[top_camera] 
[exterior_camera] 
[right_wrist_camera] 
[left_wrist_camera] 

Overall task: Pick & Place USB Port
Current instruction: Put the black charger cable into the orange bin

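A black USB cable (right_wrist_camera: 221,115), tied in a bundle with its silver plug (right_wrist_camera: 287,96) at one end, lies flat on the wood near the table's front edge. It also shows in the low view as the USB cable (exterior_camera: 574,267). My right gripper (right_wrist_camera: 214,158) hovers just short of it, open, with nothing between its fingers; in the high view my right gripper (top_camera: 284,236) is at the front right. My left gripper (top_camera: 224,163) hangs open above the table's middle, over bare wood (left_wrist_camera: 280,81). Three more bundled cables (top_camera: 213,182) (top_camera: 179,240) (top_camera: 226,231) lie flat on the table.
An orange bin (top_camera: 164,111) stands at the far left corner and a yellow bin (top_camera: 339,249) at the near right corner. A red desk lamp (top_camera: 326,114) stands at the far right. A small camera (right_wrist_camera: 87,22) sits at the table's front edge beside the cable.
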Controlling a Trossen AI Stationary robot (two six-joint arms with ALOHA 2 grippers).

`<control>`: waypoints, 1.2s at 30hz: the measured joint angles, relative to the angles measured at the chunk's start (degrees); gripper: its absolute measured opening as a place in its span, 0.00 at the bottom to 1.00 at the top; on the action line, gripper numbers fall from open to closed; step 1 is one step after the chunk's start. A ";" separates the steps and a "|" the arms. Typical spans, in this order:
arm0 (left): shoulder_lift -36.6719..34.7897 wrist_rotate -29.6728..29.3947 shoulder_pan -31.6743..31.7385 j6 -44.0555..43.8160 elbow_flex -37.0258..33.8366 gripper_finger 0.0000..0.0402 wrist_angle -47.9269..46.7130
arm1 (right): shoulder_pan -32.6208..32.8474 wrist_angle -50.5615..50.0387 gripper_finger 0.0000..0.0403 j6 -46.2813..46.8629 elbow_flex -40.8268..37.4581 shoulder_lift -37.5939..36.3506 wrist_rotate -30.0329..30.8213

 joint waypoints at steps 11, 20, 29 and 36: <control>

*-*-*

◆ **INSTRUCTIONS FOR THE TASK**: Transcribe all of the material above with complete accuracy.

◆ **ANSWER FOR THIS EXERCISE**:
[top_camera] 
[exterior_camera] 
[right_wrist_camera] 
[left_wrist_camera] 

Overall task: Pick & Place USB Port
Current instruction: Put the black charger cable into the orange bin

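A black USB cable (right_wrist_camera: 221,115), tied in a bundle with its silver plug (right_wrist_camera: 287,96) at one end, lies flat on the wood near the table's front edge. It also shows in the low view as the USB cable (exterior_camera: 574,267). My right gripper (right_wrist_camera: 214,158) hovers just short of it, open, with nothing between its fingers; in the high view my right gripper (top_camera: 284,236) is at the front right. My left gripper (top_camera: 224,163) hangs open above the table's middle, over bare wood (left_wrist_camera: 280,81). Three more bundled cables (top_camera: 213,182) (top_camera: 179,240) (top_camera: 226,231) lie flat on the table.
An orange bin (top_camera: 164,111) stands at the far left corner and a yellow bin (top_camera: 339,249) at the near right corner. A red desk lamp (top_camera: 326,114) stands at the far right. A small camera (right_wrist_camera: 87,22) sits at the table's front edge beside the cable.
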Controlling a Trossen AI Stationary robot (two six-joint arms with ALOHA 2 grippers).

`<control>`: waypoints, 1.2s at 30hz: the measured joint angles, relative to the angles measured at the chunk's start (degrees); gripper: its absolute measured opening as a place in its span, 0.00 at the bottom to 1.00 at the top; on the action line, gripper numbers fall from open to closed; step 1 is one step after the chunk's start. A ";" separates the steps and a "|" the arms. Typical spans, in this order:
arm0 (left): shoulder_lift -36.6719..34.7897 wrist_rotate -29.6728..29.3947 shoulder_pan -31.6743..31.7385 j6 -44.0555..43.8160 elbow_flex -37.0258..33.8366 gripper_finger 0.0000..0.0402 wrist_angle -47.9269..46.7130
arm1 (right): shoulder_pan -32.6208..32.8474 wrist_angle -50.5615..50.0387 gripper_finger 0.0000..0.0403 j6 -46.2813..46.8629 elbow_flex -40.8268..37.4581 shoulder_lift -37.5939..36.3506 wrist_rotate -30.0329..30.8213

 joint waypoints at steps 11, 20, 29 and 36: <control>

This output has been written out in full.